Padraig stared at the grove from the other side of the fence. Green like that made his stomach ache. The white drone beeped and hovered above the ground beneath the old oak, the only place for miles where anything still grew. No one was supposed to set foot inside.
Padraig looked back toward the Institute van. Kieran was nowhere to be seen.
The drone kept pulsing over the same dark patch, but its low-battery light blinked red.
He told himself he would only take a closer look before the drone returned to base. The green band at his wrist would open the gate. It did not give him the right to cross it. He eased it open and let it settle back into place without a sound. Later, he would remember that careful gesture and know the choice had already been made. As he walked toward the oak, his hand resting on the trowel at his belt, he reasoned that looking was not the same as touching. The hollow in his stomach didn’t quite agree.
When he reached the spot, he cut the scan and caught the drone in midair. That would save what was left of the battery. He used the onboard screen to check the last images.
There it was, bright as bone: a small pale shape beneath the roots. Stone, probably. But what drew his attention was the patch around it, darker than the surrounding ground. Organic matter. Moisture. Yet on the surface there was nothing but a small mushroom and a few sprigs of thyme.

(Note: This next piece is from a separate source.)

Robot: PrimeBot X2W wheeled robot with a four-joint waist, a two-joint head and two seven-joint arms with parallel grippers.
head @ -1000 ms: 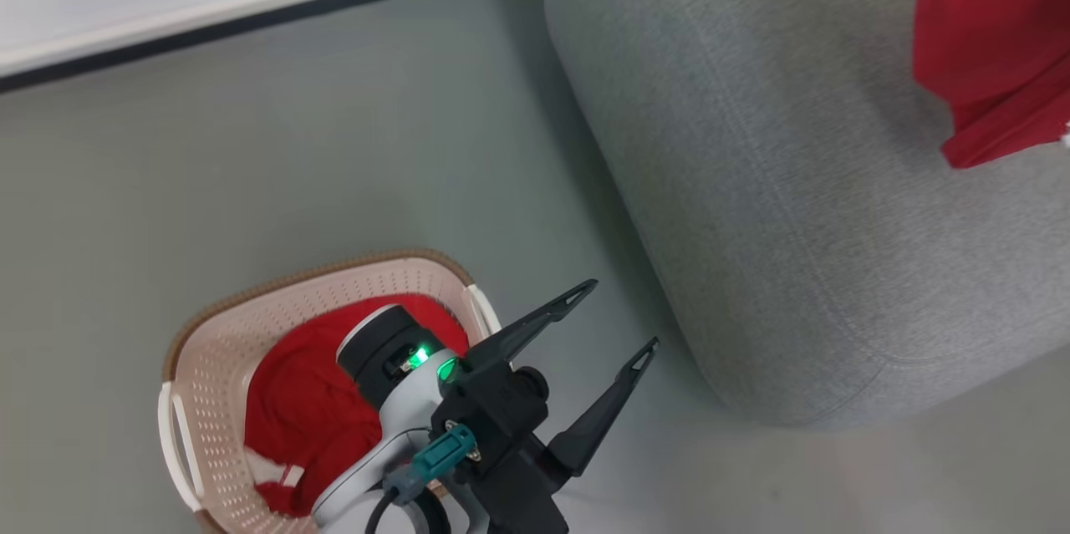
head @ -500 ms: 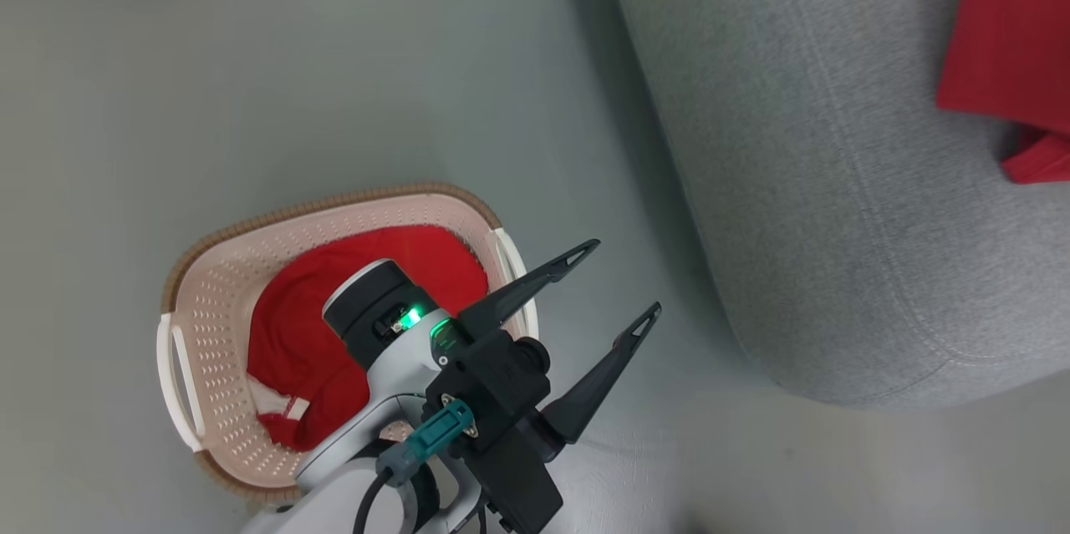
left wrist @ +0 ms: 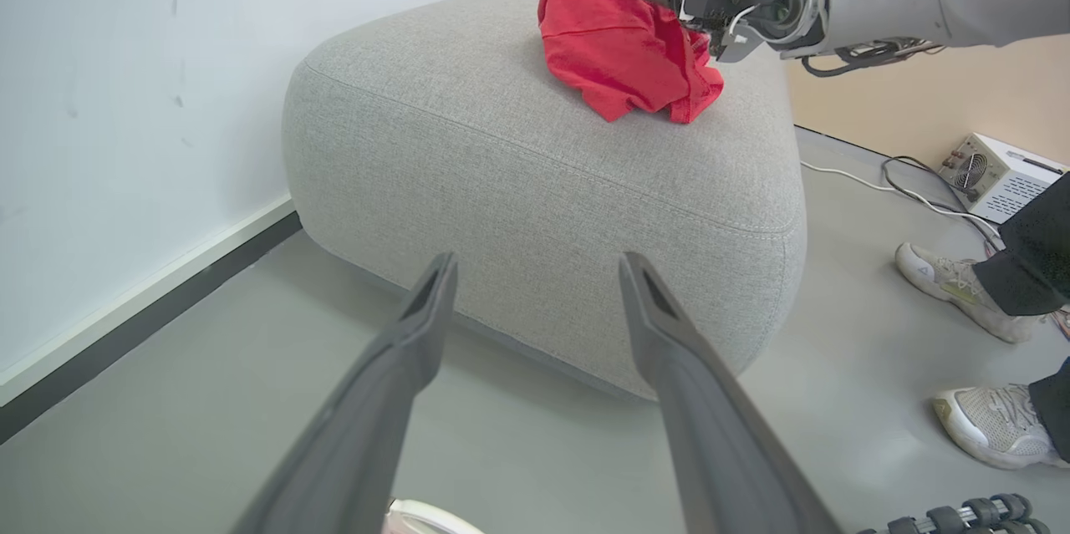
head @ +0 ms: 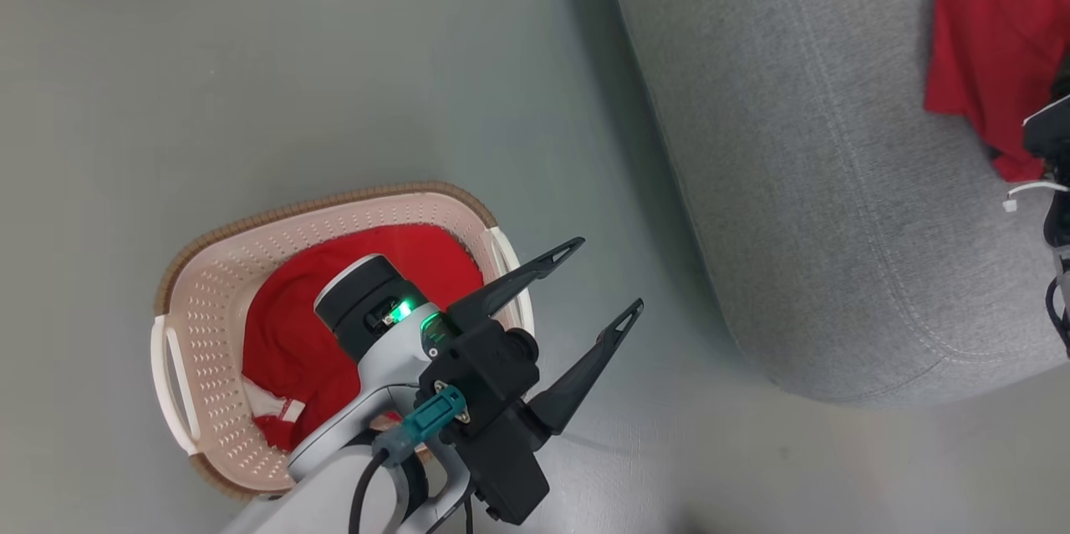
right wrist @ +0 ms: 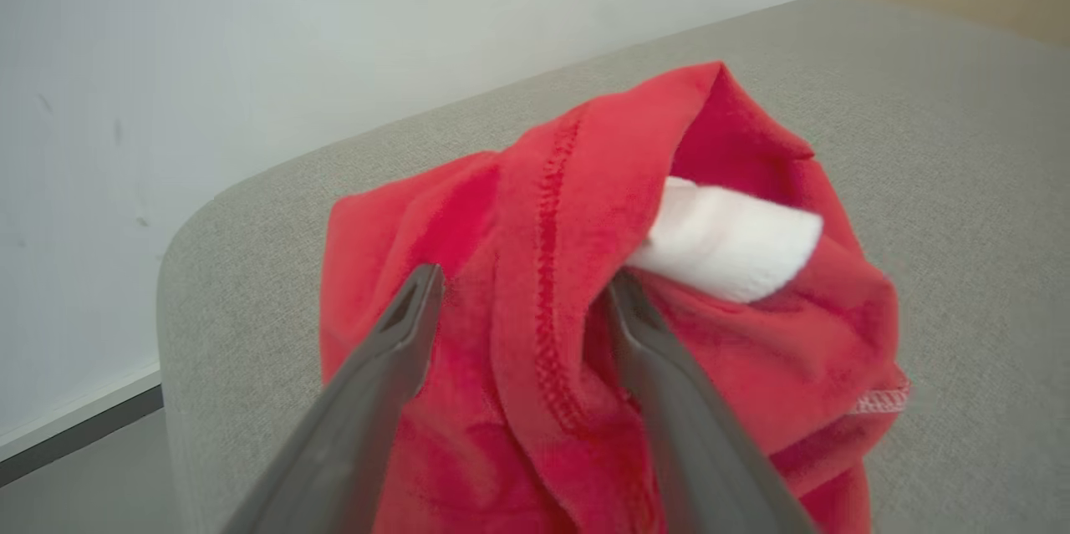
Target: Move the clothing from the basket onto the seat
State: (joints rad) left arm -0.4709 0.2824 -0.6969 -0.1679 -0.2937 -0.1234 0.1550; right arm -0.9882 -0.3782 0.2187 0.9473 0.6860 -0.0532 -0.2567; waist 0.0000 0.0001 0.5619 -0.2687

Enough to make his mouth water, not enough to quiet his stomach.
No one was supposed to dig, plough, cut, or pull anything from the soil unless it was under Institute protocol. The new ultrasound drones skimmed low over the grass, mapping weeds and roots without disturbing them. Nothing touched the ground. Nothing turned it over. No blades, no levelling.
Padraig wrapped his hand around the trowel handle and scratched it gently with his thumbnail, feeling the grain. In the van, Kieran was probably sleeping off last night’s potato spirit. Better knocked out than hungry, he used to say, though he never drank when his daughter was awake. Padraig clipped the drone to the strap at his belt where his field baton should have been, and crouched. The drone hung loose at his side, but it didn’t touch the ground.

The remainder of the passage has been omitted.